(Stored data entries)
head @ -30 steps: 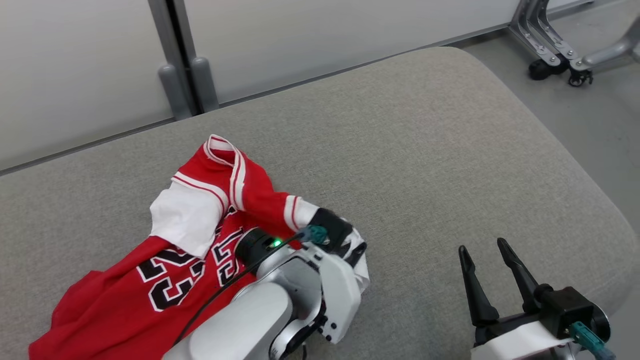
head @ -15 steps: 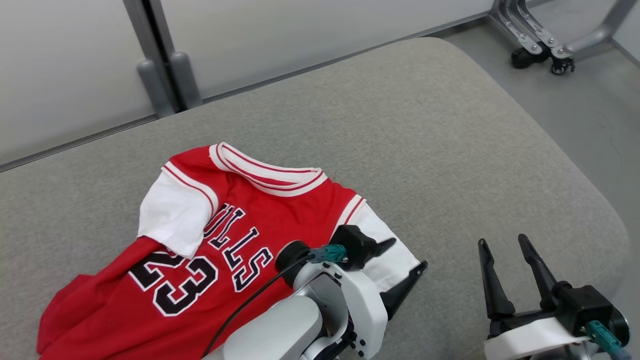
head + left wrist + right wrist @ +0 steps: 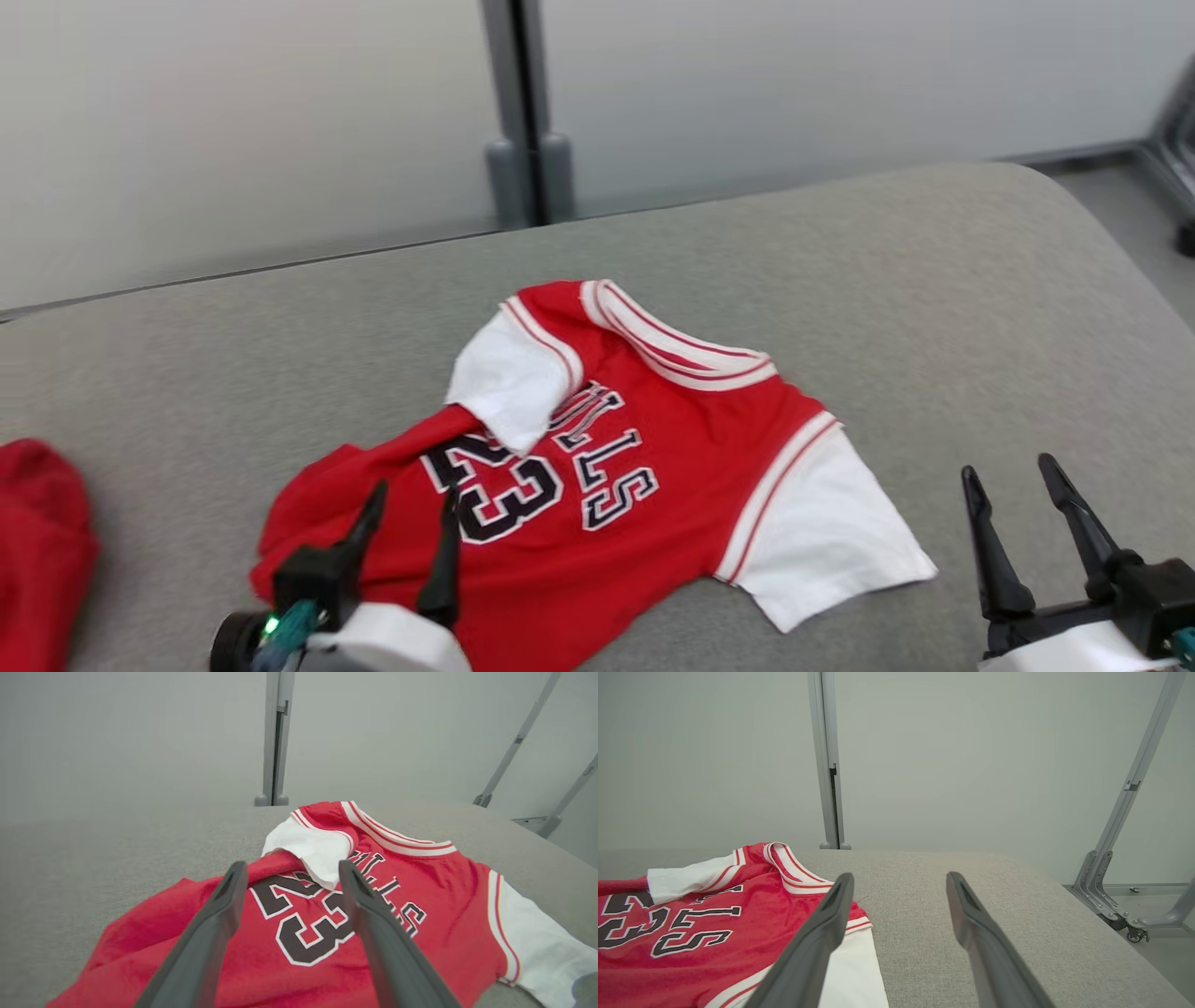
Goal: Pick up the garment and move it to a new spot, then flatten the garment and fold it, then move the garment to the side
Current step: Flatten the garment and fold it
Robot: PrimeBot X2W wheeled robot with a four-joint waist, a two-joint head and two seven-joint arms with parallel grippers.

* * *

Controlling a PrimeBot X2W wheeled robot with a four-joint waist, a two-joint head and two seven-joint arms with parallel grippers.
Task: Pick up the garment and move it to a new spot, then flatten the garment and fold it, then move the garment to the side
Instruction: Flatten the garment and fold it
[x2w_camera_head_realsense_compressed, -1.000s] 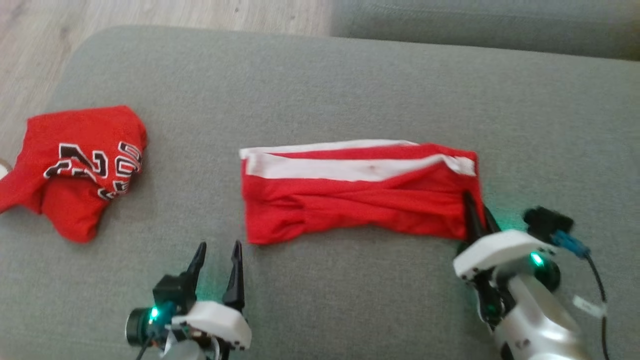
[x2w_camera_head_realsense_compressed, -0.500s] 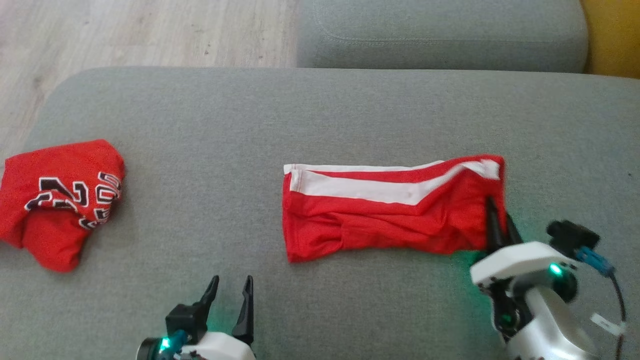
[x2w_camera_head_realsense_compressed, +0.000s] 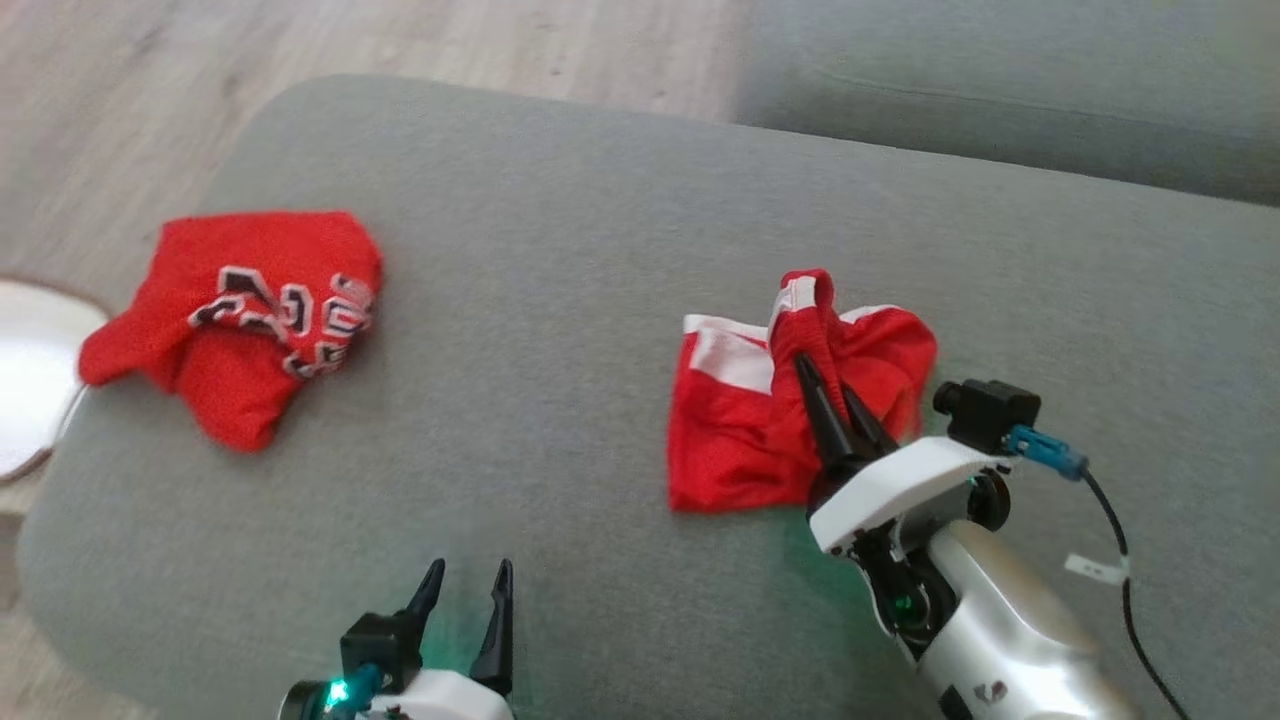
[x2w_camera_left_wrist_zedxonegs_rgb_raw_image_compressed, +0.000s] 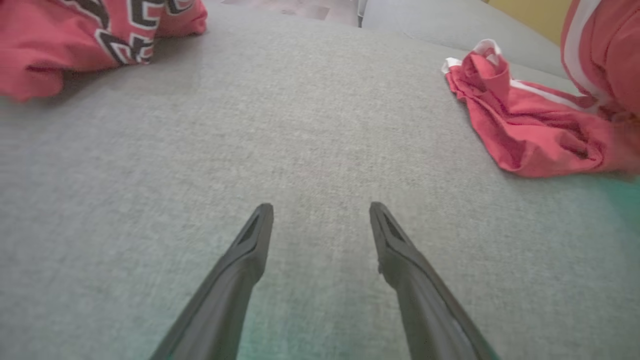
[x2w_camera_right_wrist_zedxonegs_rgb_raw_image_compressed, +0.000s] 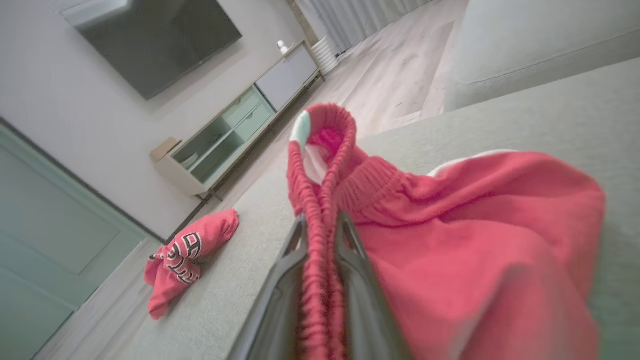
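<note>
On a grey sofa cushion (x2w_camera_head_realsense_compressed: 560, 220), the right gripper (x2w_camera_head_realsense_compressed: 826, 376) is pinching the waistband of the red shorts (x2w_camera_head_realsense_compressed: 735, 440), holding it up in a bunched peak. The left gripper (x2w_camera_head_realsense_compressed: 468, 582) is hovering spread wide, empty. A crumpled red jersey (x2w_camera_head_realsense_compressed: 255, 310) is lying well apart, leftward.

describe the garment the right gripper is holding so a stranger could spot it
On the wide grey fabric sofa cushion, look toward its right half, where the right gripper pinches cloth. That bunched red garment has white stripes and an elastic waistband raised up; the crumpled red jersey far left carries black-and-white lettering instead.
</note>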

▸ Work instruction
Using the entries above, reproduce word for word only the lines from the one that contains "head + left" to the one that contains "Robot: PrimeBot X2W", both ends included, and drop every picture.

▸ Exercise response
head + left wrist + right wrist @ +0 steps: 
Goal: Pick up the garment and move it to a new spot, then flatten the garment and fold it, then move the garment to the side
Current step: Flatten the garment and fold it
Robot: PrimeBot X2W wheeled robot with a four-joint waist, a two-joint head and two seven-joint arms with parallel grippers.

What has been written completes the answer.